One of the key secrets for successful weight loss is simply to take a break. When you take a break from a restrictive eating plan to indulge in the foods you have been truly does your bod good, you receive the major benefit of a psychological boost. Feeling good and feeling positive is important for sticking to your weight loss plan.

 

Taking a break from dieting can also reboot your metabolic rate. Your metabolic rate tends to slow down when your body senses that you have reduced your calorie intake. A short break should get you revved up again and put you on the road to faster overall results.

 

Here Are 10 Signs That Tell You When to Take a Break From Dieting

 

  1. Do you feel irritable or anxious? Being on a reduced calorie diet for an extended period of time can take a toll on your patience and mood. Opting for a break such as a “cheat” day or weekend off should help you to feel better.

  2. Are you craving carbs? This could be caused by a decrease in leptin, which often happens after long-term dieting.

  3. Still hungry? If it has been less than 30 minutes since your last meal and you are already feeling hungry then your leptin levels may be dropping. This is a signal that your body wants more fuel because it thinks that energy levels are low.

  4. You can’t remember the last time you simply enjoyed food. Being on a diet too long can cause your self-control to wear thin and make you lose motivation. If this is the case, a break may be in order.

  5. Has your weight loss progress slowed down significantly? If you were previously meeting your goals and losing one pound a week, but observe that your progress has come to a halt although you are sticking to your plan, it’s time to take a break.

  6. If your workout endurance is decreasing. This could mean that your muscle glycogen levels are low. A short break from your diet will help to fix this.

  7. Are you always cold? This is a sign that your metabolism is decreasing, leading to lower body temps and an indication that you should take a diet break.

  8. Can’t stop thinking about food? Obsessive thoughts could indicate that your body needs more. “Rewarding” your body may be all that’s needed to turn off that train of thought.

  9. Do you want to sleep all the time? The need for frequent naps or the desire to oversleep could be telling you that your body is not getting enough energy for your daily activities.

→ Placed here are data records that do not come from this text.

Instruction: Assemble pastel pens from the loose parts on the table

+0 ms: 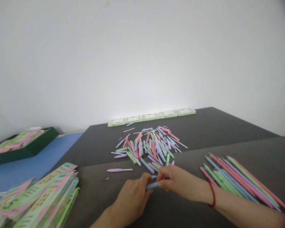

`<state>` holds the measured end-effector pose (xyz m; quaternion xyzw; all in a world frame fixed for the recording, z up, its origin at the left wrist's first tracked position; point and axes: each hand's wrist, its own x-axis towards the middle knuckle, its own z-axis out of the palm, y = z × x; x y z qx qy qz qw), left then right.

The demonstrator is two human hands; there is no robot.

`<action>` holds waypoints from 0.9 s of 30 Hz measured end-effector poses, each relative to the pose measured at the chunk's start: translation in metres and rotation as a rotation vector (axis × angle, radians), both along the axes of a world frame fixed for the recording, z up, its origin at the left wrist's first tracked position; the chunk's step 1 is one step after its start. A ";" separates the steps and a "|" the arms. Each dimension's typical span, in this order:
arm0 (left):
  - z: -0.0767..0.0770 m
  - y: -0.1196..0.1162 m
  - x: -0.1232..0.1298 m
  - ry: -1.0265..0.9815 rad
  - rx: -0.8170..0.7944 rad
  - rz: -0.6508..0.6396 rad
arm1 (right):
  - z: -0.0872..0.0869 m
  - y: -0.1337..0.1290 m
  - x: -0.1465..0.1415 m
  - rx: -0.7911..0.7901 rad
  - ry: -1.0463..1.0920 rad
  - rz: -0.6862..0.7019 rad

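Observation:
Between my hands is a light blue pen barrel [151,186], lying nearly level above the front of the dark table. My left hand [133,197] is closed, its thumb and forefinger pinching the barrel's left end. With bent fingers my right hand [173,179] grips the other end, and its fingertips hide the tip. A red cord is around the right wrist. Just beyond my fingers a second blue piece [154,176] shows in part. Behind the hands spreads a heap of loose pastel pen parts [154,147]. One purple pen tip with a white refill [120,170] lies apart to the left.
To the right lies a row of long pastel pens [242,180]. Several flat green-and-white boxes [150,117] line the table's back edge. Printed colourful packets [38,196] are stacked at the front left. Beyond them a dark green tray [44,142] holds more packets.

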<state>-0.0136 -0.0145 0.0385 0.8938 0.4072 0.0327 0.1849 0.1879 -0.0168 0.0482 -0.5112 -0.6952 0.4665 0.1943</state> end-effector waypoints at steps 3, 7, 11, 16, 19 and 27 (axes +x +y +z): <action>-0.002 0.000 0.000 0.020 0.003 0.016 | -0.003 0.002 -0.002 -0.060 0.031 -0.020; -0.005 0.000 -0.001 0.052 0.012 0.019 | -0.010 -0.001 -0.004 -0.145 0.061 -0.028; -0.006 0.000 -0.001 0.084 0.032 0.012 | -0.015 -0.005 -0.006 -0.207 0.110 -0.035; -0.008 0.005 -0.001 0.141 0.067 -0.047 | -0.013 -0.003 -0.009 -0.144 0.103 -0.066; -0.006 0.009 -0.002 0.121 0.062 -0.013 | -0.003 0.002 -0.009 -0.008 0.098 -0.065; -0.002 0.012 -0.006 -0.013 0.045 0.067 | 0.007 -0.001 -0.006 0.422 -0.109 0.007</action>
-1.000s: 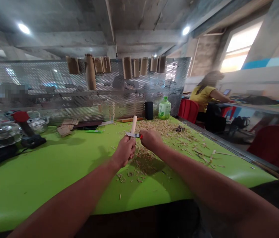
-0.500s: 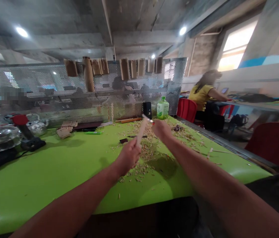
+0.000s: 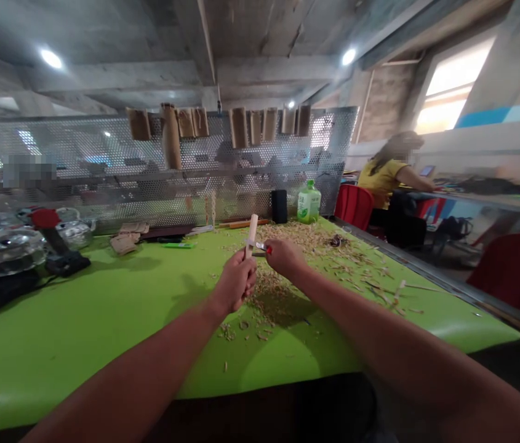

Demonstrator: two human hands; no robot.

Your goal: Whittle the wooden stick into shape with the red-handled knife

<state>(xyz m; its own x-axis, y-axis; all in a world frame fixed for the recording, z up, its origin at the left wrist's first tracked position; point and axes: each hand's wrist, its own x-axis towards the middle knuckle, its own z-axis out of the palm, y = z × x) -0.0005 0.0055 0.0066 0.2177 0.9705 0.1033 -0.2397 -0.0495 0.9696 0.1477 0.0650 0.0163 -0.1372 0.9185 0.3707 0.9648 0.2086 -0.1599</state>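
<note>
My left hand point(image 3: 236, 280) is closed around the lower part of a pale wooden stick point(image 3: 253, 229), which stands nearly upright above the green table point(image 3: 116, 314). My right hand point(image 3: 285, 257) grips a knife point(image 3: 260, 245) with a red part at its handle. The knife's blade lies against the stick, just above my left fingers. Beneath and beyond both hands, wood shavings point(image 3: 282, 289) are scattered over the tabletop.
A green bottle point(image 3: 308, 204) and a black box-like object point(image 3: 279, 206) stand at the back. A red and black power tool point(image 3: 52, 237) and glass teapots point(image 3: 8, 249) are at the left. On the right a person in yellow point(image 3: 382, 178) sits at another table.
My right hand has moved left and down, bringing the blade from near the stick's tip to its lower part. The stick now points more upright, and the view has shifted slightly.
</note>
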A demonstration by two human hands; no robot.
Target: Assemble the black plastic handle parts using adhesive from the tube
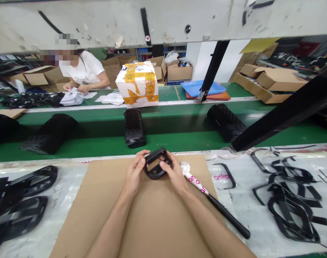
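Note:
Between my two hands, above a brown cardboard sheet (152,215), is a black plastic ring-shaped frame (155,175), tilted so that I look through its opening. My left hand (136,170) grips its left side, thumb and fingers closed on the rim. My right hand (175,173) holds the right side, with the thumb reaching into the opening. Just right of my right hand lies a hammer-like tool (222,211) with a black handle, its upper part wrapped in white tape with pink lettering. A thin black gasket-like loop (230,175) rests farther right.
Black frames (26,208) are piled at left; thin black loops (292,208) lie at right. Black perforated housings (133,127) stand on the green conveyor (169,143). A black post (282,111) slants across the right. Beyond, a person (85,71) handles papers beside a taped white box (138,84).

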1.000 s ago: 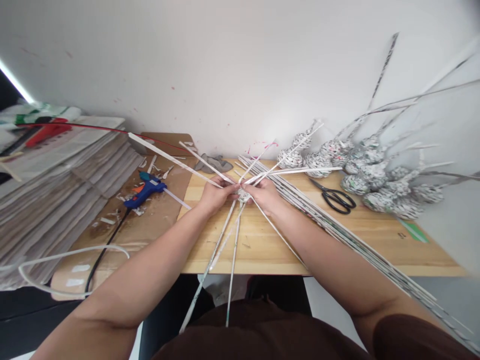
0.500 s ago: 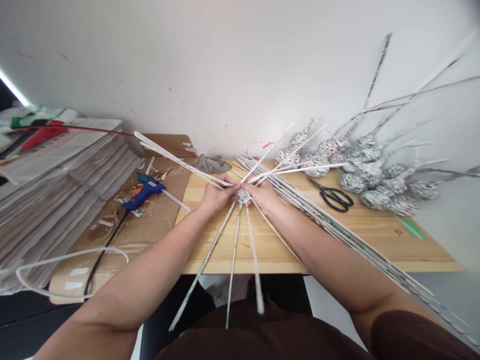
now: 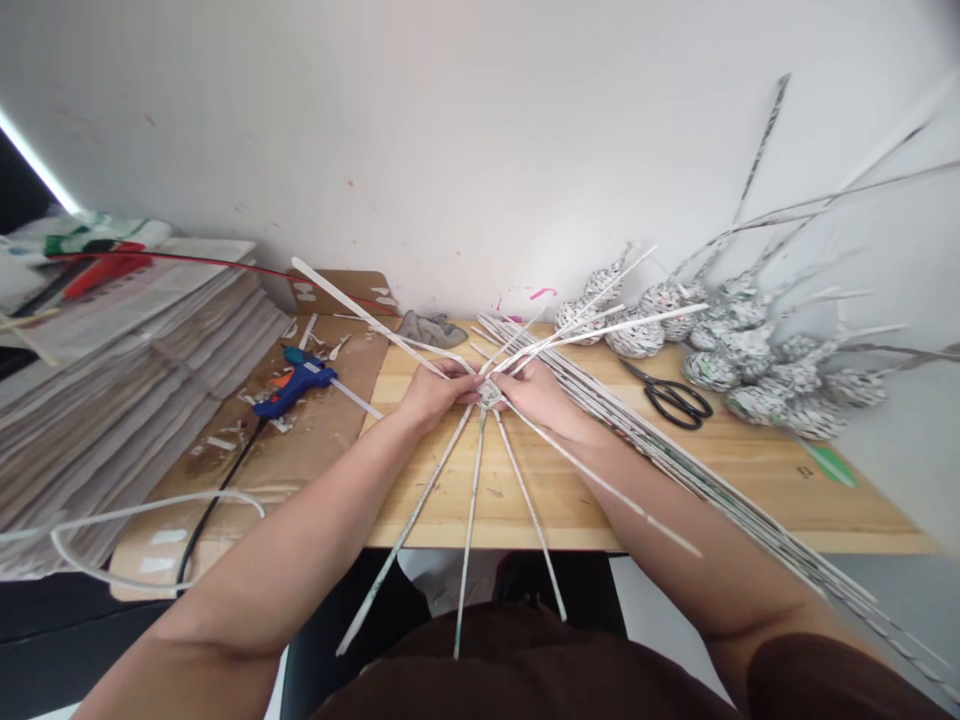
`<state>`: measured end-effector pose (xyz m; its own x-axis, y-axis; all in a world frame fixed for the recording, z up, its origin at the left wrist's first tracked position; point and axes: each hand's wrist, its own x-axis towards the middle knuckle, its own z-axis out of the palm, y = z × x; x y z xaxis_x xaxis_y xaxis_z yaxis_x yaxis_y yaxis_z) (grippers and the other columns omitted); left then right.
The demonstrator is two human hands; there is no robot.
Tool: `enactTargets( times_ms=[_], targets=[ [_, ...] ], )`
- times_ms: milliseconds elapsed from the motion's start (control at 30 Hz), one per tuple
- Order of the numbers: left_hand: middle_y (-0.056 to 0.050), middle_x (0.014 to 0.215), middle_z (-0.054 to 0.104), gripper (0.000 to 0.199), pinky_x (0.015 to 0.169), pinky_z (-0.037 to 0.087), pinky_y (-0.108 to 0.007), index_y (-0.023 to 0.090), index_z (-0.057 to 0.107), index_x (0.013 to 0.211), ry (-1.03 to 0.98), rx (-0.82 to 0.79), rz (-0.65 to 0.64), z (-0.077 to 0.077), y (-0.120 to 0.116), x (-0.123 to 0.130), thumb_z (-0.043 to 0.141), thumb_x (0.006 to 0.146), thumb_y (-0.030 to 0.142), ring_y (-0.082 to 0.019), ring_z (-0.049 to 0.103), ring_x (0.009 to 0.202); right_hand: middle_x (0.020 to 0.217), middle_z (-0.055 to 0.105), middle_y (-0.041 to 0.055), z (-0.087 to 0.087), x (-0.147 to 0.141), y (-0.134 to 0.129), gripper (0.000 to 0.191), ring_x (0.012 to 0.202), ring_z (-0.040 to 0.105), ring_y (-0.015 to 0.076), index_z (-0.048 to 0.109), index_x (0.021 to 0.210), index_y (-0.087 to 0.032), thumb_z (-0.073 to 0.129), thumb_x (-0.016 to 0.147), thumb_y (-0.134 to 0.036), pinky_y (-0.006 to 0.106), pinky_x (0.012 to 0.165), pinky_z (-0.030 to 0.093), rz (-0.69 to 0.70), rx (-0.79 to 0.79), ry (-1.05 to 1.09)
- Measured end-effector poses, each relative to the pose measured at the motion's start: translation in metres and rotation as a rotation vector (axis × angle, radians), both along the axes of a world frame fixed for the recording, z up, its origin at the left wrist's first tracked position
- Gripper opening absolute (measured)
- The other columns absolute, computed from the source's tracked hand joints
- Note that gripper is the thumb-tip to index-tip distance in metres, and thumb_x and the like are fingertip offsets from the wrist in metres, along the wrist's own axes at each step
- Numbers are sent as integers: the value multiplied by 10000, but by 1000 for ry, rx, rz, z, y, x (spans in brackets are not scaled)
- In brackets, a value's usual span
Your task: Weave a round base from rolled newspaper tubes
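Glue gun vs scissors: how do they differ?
The glue gun is mostly blue; the scissors are black. The glue gun trails a cord; the scissors have none. The glue gun lies on brown cardboard, the scissors on bare wood. Neither is in hand.

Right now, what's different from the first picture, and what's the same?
A thin rolled-paper stick at the front swung right. The next white paper stick also shifted right, now over the right forearm. The left hand and right hand still hold the small round woven-paper disc. The black scissors and blue glue gun stayed put.
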<state>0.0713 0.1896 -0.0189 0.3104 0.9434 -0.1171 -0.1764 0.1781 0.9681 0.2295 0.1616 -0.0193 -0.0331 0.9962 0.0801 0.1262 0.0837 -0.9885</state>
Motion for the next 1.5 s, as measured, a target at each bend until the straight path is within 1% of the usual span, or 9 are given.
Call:
enactTargets(
  times_ms=[200,400,600,867,1000,1100,1233,1333,1500],
  targets=[
    [-56,753,714,391,620,571,-239,105,720,769,-1,-6,55,-2,2,0,892,460,272,-150,671,673,600,655,7,6,2,-1,167,494,594,154,613,671,-195,678,714,-343,271,454,492,-119,-21,-31],
    [-57,746,708,373,587,568,-240,102,710,731,19,8,81,-1,1,1,889,467,295,-144,657,639,733,707,19,-5,3,4,140,668,651,169,671,775,-195,698,695,-307,289,643,516,-133,125,-122],
    [-40,703,690,338,576,554,-245,111,701,750,38,26,62,-3,-1,2,866,516,290,-133,636,598,652,660,-4,-9,2,6,149,578,577,131,669,728,-187,673,719,-336,251,584,456,-141,174,-199],
    [-69,736,707,318,594,554,-221,82,717,753,-4,-64,-42,-1,-1,0,873,515,224,-131,650,626,623,654,-15,-9,-3,7,290,516,582,134,623,766,-194,768,650,-418,253,510,470,-162,13,105],
    [-70,724,698,242,580,552,-191,65,699,725,-104,-142,58,2,2,0,853,546,118,-126,655,632,628,667,-3,8,-2,3,392,495,610,153,570,833,-213,723,703,-549,261,462,479,-118,-135,295],
    [-58,690,682,168,550,539,-153,63,676,689,-202,-192,158,6,7,-2,810,592,35,-103,641,612,746,710,27,20,2,1,362,619,676,168,594,980,-217,688,769,-494,272,542,534,-67,-167,403],
    [-40,672,672,138,512,509,-116,67,675,687,-288,-239,226,10,12,-3,759,626,-23,-72,613,575,869,716,35,21,2,-4,308,718,681,168,643,967,-207,750,684,-265,242,550,519,38,-164,242],
    [-49,670,675,126,516,509,-126,66,683,687,-300,-235,179,8,10,-2,774,623,5,-82,615,585,904,715,40,12,-5,-7,293,822,668,199,679,958,-212,754,681,-273,247,568,502,164,-64,9],
    [-56,706,689,218,594,546,-166,77,696,713,-308,-168,23,7,4,0,854,573,129,-99,630,635,910,721,43,-2,-16,-9,248,855,651,213,709,996,-217,641,818,-374,339,784,514,8,225,-98]
  ],
)
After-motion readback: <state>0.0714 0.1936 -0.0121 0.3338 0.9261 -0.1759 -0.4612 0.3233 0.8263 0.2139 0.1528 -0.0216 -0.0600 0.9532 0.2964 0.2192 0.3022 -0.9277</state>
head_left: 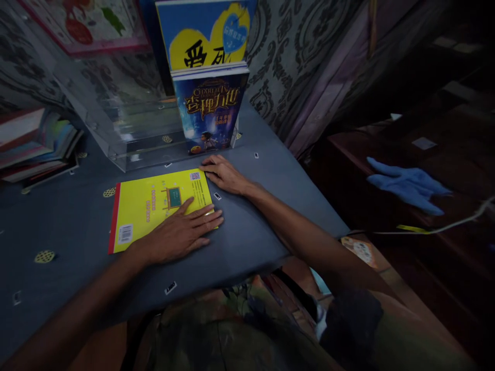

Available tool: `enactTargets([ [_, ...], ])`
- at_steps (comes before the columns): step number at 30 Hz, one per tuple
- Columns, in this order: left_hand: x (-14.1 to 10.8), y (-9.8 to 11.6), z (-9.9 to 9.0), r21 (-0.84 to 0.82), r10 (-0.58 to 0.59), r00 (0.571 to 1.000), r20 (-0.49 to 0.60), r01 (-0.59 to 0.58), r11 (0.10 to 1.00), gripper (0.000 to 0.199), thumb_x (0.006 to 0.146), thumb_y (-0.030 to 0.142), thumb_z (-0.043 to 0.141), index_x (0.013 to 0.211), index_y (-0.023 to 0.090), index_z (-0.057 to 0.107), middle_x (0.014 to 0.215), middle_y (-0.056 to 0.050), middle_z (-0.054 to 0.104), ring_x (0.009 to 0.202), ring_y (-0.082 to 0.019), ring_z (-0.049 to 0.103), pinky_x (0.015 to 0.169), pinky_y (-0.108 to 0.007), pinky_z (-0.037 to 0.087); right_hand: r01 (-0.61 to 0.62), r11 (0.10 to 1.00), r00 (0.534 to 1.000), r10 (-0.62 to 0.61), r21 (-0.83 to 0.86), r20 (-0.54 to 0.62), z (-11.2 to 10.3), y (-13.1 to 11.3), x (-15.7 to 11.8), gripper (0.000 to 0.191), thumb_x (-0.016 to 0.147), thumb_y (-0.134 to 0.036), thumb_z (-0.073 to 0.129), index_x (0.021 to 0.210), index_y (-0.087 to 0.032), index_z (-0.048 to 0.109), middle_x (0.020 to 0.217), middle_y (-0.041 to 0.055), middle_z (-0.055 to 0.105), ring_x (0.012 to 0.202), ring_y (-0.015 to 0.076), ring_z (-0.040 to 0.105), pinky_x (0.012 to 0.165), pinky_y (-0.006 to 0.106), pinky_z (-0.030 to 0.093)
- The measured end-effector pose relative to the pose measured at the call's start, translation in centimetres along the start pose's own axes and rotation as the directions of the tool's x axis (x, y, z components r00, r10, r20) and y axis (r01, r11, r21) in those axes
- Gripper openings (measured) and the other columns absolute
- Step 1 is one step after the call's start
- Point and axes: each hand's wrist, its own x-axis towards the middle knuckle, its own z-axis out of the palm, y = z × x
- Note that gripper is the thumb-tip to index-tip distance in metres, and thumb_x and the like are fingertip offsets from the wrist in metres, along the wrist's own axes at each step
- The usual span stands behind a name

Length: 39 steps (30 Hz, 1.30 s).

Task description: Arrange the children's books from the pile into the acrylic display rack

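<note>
Across my remote feed, the desk point(259, 232) presents a blue-grey surface. On it a yellow book point(133, 201) lies flat and closed, barcode side up. Hand positions: the left hand point(181, 234) rests palm down across the near right part of the book, fingers spread; the right hand point(225, 174) sits at the far right corner, fingers bent together, and I cannot tell whether they pinch it. I judge placement on the surface complete, release incomplete. Just beyond, a clear rack point(133, 157) supports an upright blue book point(211, 116); farther left lies a pile of books point(33, 149).
</note>
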Motion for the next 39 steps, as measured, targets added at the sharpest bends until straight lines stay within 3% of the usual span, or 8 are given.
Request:
enactTargets([
  [9,-0.4,1.3,1.0,0.022,-0.025,0.997,-0.07,0.027,0.999,0.069,0.103,0.06,0.027,0.162,0.031,0.005,0.165,-0.002,0.028,0.154,-0.02,0.021,0.126,-0.05,-0.005,0.016,1.0,1.0,-0.016,-0.016,-0.002,0.1,0.0,0.0,0.037,0.1,-0.025,0.045,0.129,-0.018,0.067,0.124,0.0137,0.06,0.114,0.0282,0.052,0.103,0.047,0.042],
  [18,-0.8,2.1,1.9,0.033,-0.112,0.983,-0.144,0.118,0.992,0.072,0.102,0.064,0.023,0.161,0.025,0.011,0.164,-0.006,0.03,0.155,-0.02,0.02,0.127,-0.049,-0.003,0.016,0.997,1.0,-0.015,-0.07,0.007,0.0,-0.3,-0.2,0.042,0.101,-0.04,0.048,0.131,-0.017,0.066,0.124,0.0151,0.062,0.113,0.0304,0.054,0.101,0.049,0.043],
  [22,-1.6,2.5,2.6,0.055,-0.196,0.958,-0.208,0.212,0.976,0.073,0.102,0.062,0.022,0.161,0.02,0.012,0.163,-0.011,0.032,0.154,-0.022,0.022,0.127,-0.049,0.003,0.02,0.994,1.0,-0.019,-0.104,0.006,0.0,-0.5,-0.3,0.042,0.1,-0.04,0.049,0.129,-0.015,0.066,0.126,0.0164,0.062,0.114,0.0315,0.054,0.098,0.049,0.044],
  [28,-2.6,2.7,2.9,0.074,-0.245,0.926,-0.287,0.277,0.958,0.069,0.103,0.058,0.027,0.162,0.025,0.013,0.159,-0.01,0.04,0.15,-0.022,0.033,0.126,-0.049,0.015,-0.007,0.986,1.0,0.006,-0.166,-0.009,-0.2,-1.6,-0.9,0.033,0.101,-0.032,0.049,0.119,-0.015,0.07,0.113,0.0154,0.066,0.105,0.0301,0.057,0.089,0.045,0.047],
  [33,-3.5,2.0,2.8,0.074,-0.266,0.916,-0.301,0.3,0.951,0.068,0.103,0.055,0.035,0.162,0.027,0.014,0.16,-0.006,0.039,0.15,-0.021,0.034,0.126,-0.047,0.017,-0.036,0.977,0.998,0.026,-0.211,-0.052,-0.8,-3.5,-3.6,0.028,0.101,-0.028,0.047,0.108,-0.017,0.071,0.104,0.0141,0.067,0.097,0.029,0.059,0.084,0.045,0.05],
  [39,-4.9,0.2,2.1,0.008,-0.269,0.931,-0.248,0.28,0.96,0.059,0.105,0.051,0.034,0.16,0.03,0.022,0.161,-0.002,0.038,0.152,-0.019,0.028,0.127,-0.047,0.015,-0.081,0.977,0.987,0.05,-0.199,-0.156,-0.4,-7.4,-9.7,0.023,0.1,-0.024,0.046,0.106,-0.021,0.069,0.097,0.0119,0.068,0.088,0.0285,0.063,0.08,0.048,0.057],
])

  10. Are you having trouble sleeping? Some people find that dieting impacts their quality of sleep. Taking a break for a few days can help you get more restful sleep.

 

 

Take Action!

Use your food journal to take notes on how you feel from day to day, and also to track your progress. If you pay attention, your body will give you signs indicating when you need a break—whether that means one cheat meal or taking the weekend off. Tuning into these signals can help you get faster results and feel more satisfied.

 

Even if you haven’t experienced any of these signs, it is beneficial for you to take a few days break after every 5-8 weeks of dieting. Using this as a guideline will help you stay on track and help you to be successful in the long-term.